Ich fuhr mir mit einer Hand über das Gesicht und verbesserte sie: "Ich lerne es, dich lieb zu haben. Langsam aber sicher."

"Und irgendwann, wirst du verrückt nach mir sein.", grinsend trank sie noch mehr.

"Uff, da wäre ich mir nicht so sicher, wenn ich du wäre.", meinte ich und legte den Kopf schief.

"So war es wenigstens bei meinem Ex.", Summer hämmerte rythmisch ihre, immernoch roten, Nägel gegen das Plastik der Flasche.

"Wurde er verrückt nach dir?", erfragte ich mit beherrschter Stimme, bevor ich schließlich auch Etwas trank.

"Aber wie.", nickte sie und nahm einen Schluck bevor sie weiter erzählte, "Es fing unschuldig an, doch ehe man sich versah wurde es immer und immer schlimmer.", sie lachte humorlos auf, "Als ich Andere fragte, was sie denn von seinem Verhalten dachten, meinten sie ich sollte mich doch glücklich schätzen. Das wichtigste sei, dass er loyal blieb."

"Schwachsinn.", sagte ich sofort und war innerlich dankbar dafür, dass Summer doch noch über sich Selbst redete.

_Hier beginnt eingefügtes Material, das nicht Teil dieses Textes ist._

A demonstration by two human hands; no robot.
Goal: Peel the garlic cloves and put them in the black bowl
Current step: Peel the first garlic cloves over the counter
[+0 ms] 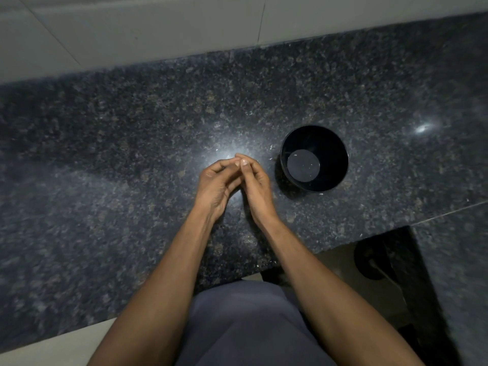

"Ezra war der Einzige, der strikt der Meinung war, ich sollte eine Trennung in Erwägung ziehen.", sie seufzte tief, "Sobald ich Sowas jedoch ansprach, wich das Arschloch dem Thema aus oder wurde total bedrohlich und dann fand auch schon die Weihnachtsfeier statt, wo der Kragen endgültig platzte."

"Ich bin sehr stolz auf dich, Summer.", meinte meine Wenigkeit und drehte den Deckel der Flasche wieder zu.

Sie tat es mir mit der Flasche gleich und lächelte sanft: "Es ist eigentlich keine große Sache. Ich habe die Welt nicht verändert, bin ihn anscheinend immernoch nicht los und habe blutige Knie davon getragen."

"Sag sowas nicht!", entgegnete ich empört, meine Hand umfasste daraufhin ihre Schulter, "Du hast vielleicht nicht die Welt im großen und ganzen verändert, aber seine und deine eigene dafür gewaltig!", das Mädchen wich meinem Blick aus, also tippte ich drei Mal mit meinem Finger ihre Wange an, "Du wirst ihn los, glaub mir. Ezra wird dir dabei helfen, du bist nicht alleine und deine blutigen Knie? Die sind bloß Beweise dafür, wie mutig du bist."

Ihre Augenlider fielen zu, sie nahm tief Luft ein und aus bevor sie fragte: "Willst du mich zum Weinen bringen?"

"Nein", schmunzelte ich, kniff kurz ihre Wange, damit sie die Augen wieder öffnete und fuhr danach fort, "ich will dir nur klar machen, was für eine Inspiration du eigentlich bist."

Auf einmal umarmte Summer mich. Ihre Arme um meinen Oberkörper, ihr Kopf auf meiner Schulter und all das so plötzlich, dass ich für einen Moment lang, regungslos da saß.

"Halt deinen Mund, Hunter.", sprach sie dann genervt.

Wie durch Magie, wusste ich schlagartig was zu tun war und schlang meine eigenen Arme, um ihren Nacken. Natürlich nicht ohne ihr dabei ein Lachen zu schenken.

Sie summte: "Wenn du mir mehr von dir erzählen würdest, könnte ich dir auch bessere Komplimente geben."

"Das ist nicht nötig.", mumelte ich und drückte sie fester.